En un principio, las Sociedades de Convivencia, en el entonces Distrito Federal, estuvieron impulsadas por un sensato motor que pretendía que los gays pudiéramos acceder a derechos que derivaran en facilidades para forjar un estado de bienestar como cualquier buga: seguro médico, adopción, escrituras, pensión, herencias. Conforme la evolución derivó en la figura del matrimonio igualitario, se construyó la idea de que el avance legal podría fungir de arma pacífica contra la homofobia. Si los gays emulábamos esos rituales, que algunos bugas llaman reglas de la vida, quizás la diversidad sexual podría normalizarse. Básicamente la estrategia subliminal insinuaba que el grado de homofobia podría ser proporcional a nuestra capacidad de mimetizarnos con los convencionalismos bugas.
Hacer las compras como cualquier pareja de heteros aburridos parecía buena forma de ganarnos su respeto.
En sus Escritos Corsarios, Pier Paolo Pasolini sentenciaba que todo activismo gay y reaccionario estaba condenado a la derechización si éste germinaba desde perspectivas consumistas-burguesas: “El ciclo se había cumplido. La subcultura del poder ha absorbido la subcultura de la oposición y se la ha apropiado: con diabólica habilidad la ha convertido pacientemente en una moda que, si no puede ser llamada fascista en el sentido clásico de la palabra es, sin embargo, de una «extrema derecha» real”.
La sola idea de que el matrimonio sea la condensación del estado de bienestar para un gay, me resulta comodino y en extremo conservador: “Mientras la reacción destruye primero revolucionariamente (con relación a sí misma) todas las viejas instituciones sociales –familia, cultura, lengua, Iglesia– la reacción segunda (de la cual la primera se sirve temporalmente, para poder desempeñarse al amparo de la lucha de clases), se da para defender estas instituciones de los ataques de los obreros y de los intelectuales. Es así que estos años son de falsa lucha, sobre los viejos temas de la restauración clásica, en los cuales creen todavía tanto sus portadores como sus opositores”, concluye sin piedad Pasolini.

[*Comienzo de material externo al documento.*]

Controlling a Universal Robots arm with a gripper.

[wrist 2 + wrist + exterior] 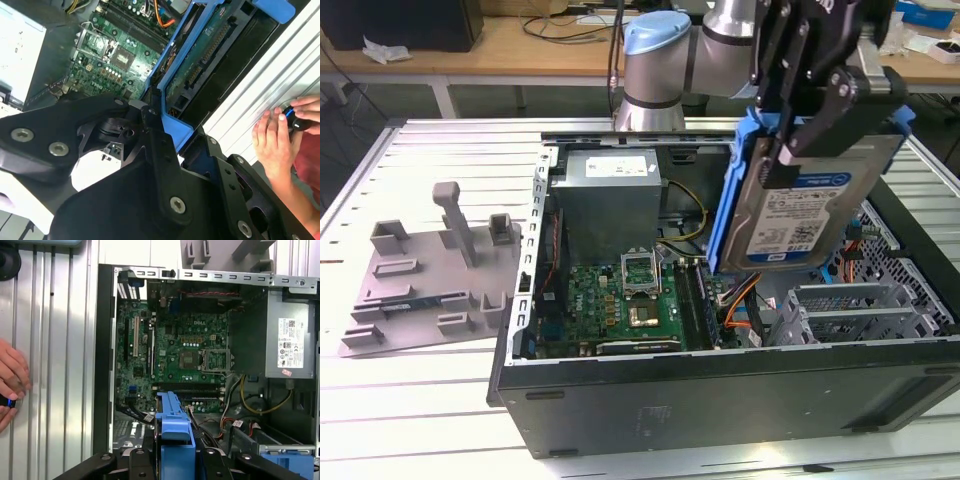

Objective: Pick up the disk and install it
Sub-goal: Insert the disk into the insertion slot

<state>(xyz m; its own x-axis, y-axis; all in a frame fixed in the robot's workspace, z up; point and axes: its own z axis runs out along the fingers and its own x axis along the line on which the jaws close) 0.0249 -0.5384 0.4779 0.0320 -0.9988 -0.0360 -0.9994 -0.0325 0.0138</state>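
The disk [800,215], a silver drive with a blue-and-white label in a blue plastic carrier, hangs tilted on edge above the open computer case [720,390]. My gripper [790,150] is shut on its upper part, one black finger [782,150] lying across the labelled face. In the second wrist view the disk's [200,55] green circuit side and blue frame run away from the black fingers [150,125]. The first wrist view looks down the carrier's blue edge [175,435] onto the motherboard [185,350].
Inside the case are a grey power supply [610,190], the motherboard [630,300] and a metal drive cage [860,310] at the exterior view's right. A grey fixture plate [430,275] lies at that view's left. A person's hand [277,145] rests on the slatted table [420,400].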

Muchos activistas gays se encabronan cuando escuchan que el matrimonio igualitario es una moda, una forma de obtener derechos mediante dinámicas de linaje consumistas; después, aplauden el progresismo de las tiendas departamentales que exhiben pares de maniquíes masculinos agarrados de la mano vendiendo smokings de miles de pesos, lo mismo las aerolíneas vendiendo paquetes de lunas de miel en costosos resorts y joyerías que muestran carteles de dos hombres perfectos anunciando sus diseños de anillos varoniles bañados en oro y diamantes. Los banquetes para bodas gays son hoy de los negocios más rentables. Luego, vienen esos gays que defienden el matrimonio igualitario como insuperable vía de encajamiento gay en dinámicas de convivencia que siguen la brújula buga, adoptan hijos y apelan al discurso liberal como herramienta de presión para que sus hijos sean bautizados e inscritos en colegios de ideología católica. La lucha gay absorbida por el poder del convencionalismo buga.
La homofobia no ha disminuido como se pensaba. Los actuales activistas insisten en fundir los derechos Lgbttti con temáticas y edredones matrimoniales como si no hubieran pasado más de diez años desde aquella histórica transformación en la legalidad mexicana que significó las Sociedades de Convivencia, invisibilizando a todos esos gays que por diversas razones no contamos con un plan conyugal de monogamia, hipotecas y seguros médicos y herencias y aún así, merecemos de derechos, dejando fuera temas de salud sexual, redactando slogans de libertad dignas de cualquier libro de superación personal.
Hoy día, las marchas del orgullo incluyen contingentes de carriolas vacías, las pancartas ostentan mensajes relacionados con los valores familiares no muy distintos de los que pregonan los conservadores radicales del PAN y el PES y en donde se germina la noción de homofobia que tanto nos jode. Con la única diferencia que el esquema nuclear es conformado por dos personas del mismo sexo.